SUPPLIED DATA
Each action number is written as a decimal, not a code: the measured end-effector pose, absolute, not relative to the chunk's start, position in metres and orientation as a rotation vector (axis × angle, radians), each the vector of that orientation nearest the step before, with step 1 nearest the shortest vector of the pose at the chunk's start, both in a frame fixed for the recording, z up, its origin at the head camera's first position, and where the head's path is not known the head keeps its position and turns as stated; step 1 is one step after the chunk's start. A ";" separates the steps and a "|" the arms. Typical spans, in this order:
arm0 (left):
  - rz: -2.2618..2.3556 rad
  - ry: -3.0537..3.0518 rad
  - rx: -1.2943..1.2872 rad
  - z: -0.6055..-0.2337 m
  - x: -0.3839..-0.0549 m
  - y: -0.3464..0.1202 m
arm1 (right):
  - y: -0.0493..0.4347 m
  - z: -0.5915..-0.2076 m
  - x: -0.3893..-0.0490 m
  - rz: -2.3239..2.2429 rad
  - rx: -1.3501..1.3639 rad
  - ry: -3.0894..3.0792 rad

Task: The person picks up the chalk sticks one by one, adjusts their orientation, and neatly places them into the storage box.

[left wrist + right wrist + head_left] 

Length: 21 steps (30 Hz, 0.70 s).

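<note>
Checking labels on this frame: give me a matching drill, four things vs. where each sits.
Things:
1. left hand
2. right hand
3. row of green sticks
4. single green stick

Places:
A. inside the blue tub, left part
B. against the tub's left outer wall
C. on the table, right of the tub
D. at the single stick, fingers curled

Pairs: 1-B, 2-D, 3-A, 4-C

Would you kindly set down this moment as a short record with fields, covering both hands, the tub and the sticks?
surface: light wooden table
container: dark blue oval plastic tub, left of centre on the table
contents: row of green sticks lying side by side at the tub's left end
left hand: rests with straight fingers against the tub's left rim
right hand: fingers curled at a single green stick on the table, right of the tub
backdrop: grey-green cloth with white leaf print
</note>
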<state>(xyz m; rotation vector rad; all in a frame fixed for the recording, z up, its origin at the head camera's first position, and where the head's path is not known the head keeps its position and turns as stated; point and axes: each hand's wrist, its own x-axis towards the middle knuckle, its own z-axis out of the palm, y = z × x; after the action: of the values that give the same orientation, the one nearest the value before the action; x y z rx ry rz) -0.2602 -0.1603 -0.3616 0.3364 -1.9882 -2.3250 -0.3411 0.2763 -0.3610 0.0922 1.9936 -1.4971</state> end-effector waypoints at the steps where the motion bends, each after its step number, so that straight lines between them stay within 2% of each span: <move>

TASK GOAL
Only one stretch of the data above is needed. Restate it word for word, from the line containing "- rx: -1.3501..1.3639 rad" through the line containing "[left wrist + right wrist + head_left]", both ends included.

SOLUTION FOR THIS EXERCISE
  - rx: -1.3501..1.3639 rad
  - ry: -3.0894..3.0792 rad

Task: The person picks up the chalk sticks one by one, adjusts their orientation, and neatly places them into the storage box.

[left wrist + right wrist + head_left] 

This exercise has now been fully answered.